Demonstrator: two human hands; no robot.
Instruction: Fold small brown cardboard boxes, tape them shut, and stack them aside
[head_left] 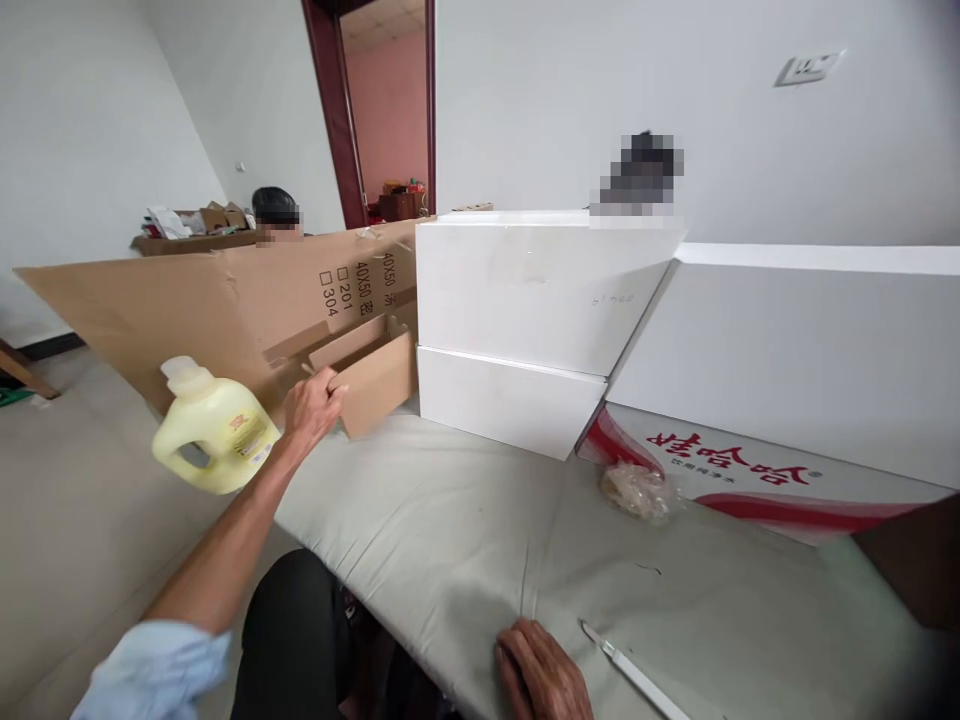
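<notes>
Cardboard flap point(379, 385) sits gripped by left hand point(313, 408); right hand point(544, 672) rests loose and empty on worktop point(450, 520).

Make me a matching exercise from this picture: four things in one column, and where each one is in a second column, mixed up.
Things
1. jug
2. cardboard flap
3. plastic bag
4. knife

Places
A. on the grey cloth, just right of the right hand
B. gripped by the left hand
C. just left of the left forearm
D. crumpled in front of the red-lettered box

Pairs: 1-C, 2-B, 3-D, 4-A
</notes>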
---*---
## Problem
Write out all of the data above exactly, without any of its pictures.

## Written answer
Demonstrator: two human hands; no robot.
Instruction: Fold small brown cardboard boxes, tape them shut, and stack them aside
[head_left] 
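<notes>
Cardboard flap point(379, 385) sits gripped by left hand point(313, 408); right hand point(544, 672) rests loose and empty on worktop point(450, 520).

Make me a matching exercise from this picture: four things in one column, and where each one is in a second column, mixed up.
Things
1. jug
2. cardboard flap
3. plastic bag
4. knife

Places
A. on the grey cloth, just right of the right hand
B. gripped by the left hand
C. just left of the left forearm
D. crumpled in front of the red-lettered box

Pairs: 1-C, 2-B, 3-D, 4-A
</notes>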

The answer given here is complete.